Plaintiffs ascertained during discovery that Tec had changed the label on TEC 21F in 1972 before the fire. The new label read as follows:

DANGER
EXTREMELY FLAMMABLE.
VAPORS MAY CAUSE FLASH FIRE, VAPORS HARMFUL, IRRITANT.
Read precautions on back panel. NYFD C of A NO. 2880.
IMPORTANT-Contains Hexane vapors may ignite explosively. Prevent build-up of vapors-open all windows and doors-use only with cross ventilation. Keep away from heat, sparks and open flame. Do not smoke, extinguish all flames and pilot lights, and turn off stoves, heaters, electric motors, and sources of ignition during use and until all vapors are gone. Avoid prolonged breathing of vapors and repeated contact with skin. Do not take internally. If swallowed do not induce vomiting. Call a physician. Keep container closed when not in use.
KEEP OUT OF CHILDREN'S REACH

*141 We think it clear that the trial judge should have permitted plaintiffs to prove that Tec had changed the label before the fire.[1] There are significant differences between the two labels. The newer label cautioned the user of TEC 21F to prevent build-up of vapors, to use it only with cross ventilation. It also cautioned the user to turn off all stoves, heaters, electric motors and sources of ignition during the use of the product and until the vapors are gone. The original label simply warned against use of TEC 21F near sparks and flames.
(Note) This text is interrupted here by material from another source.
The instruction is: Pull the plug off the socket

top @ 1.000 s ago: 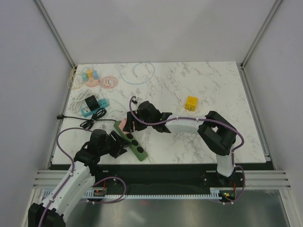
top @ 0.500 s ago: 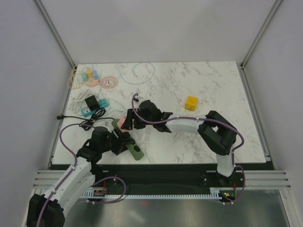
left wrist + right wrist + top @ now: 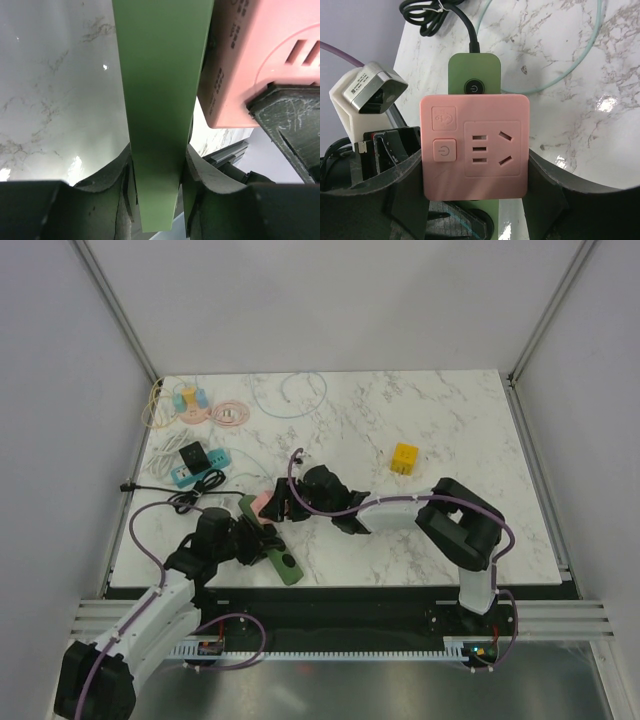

But the judge rejected the evidence on the basis of Evid.R. 51 which provides:

When after the occurrence of an event remedial or precautionary measures are taken, which, if taken previously would have tended to make the event less likely to occur, evidence of such subsequent measures is not admissible to prove negligence or culpable conduct in connection with the event.

This rule should not have been used to exclude proof of change since the jury could have found that the product sold did not contain the changed label but that the change had been adopted for the product before the fire.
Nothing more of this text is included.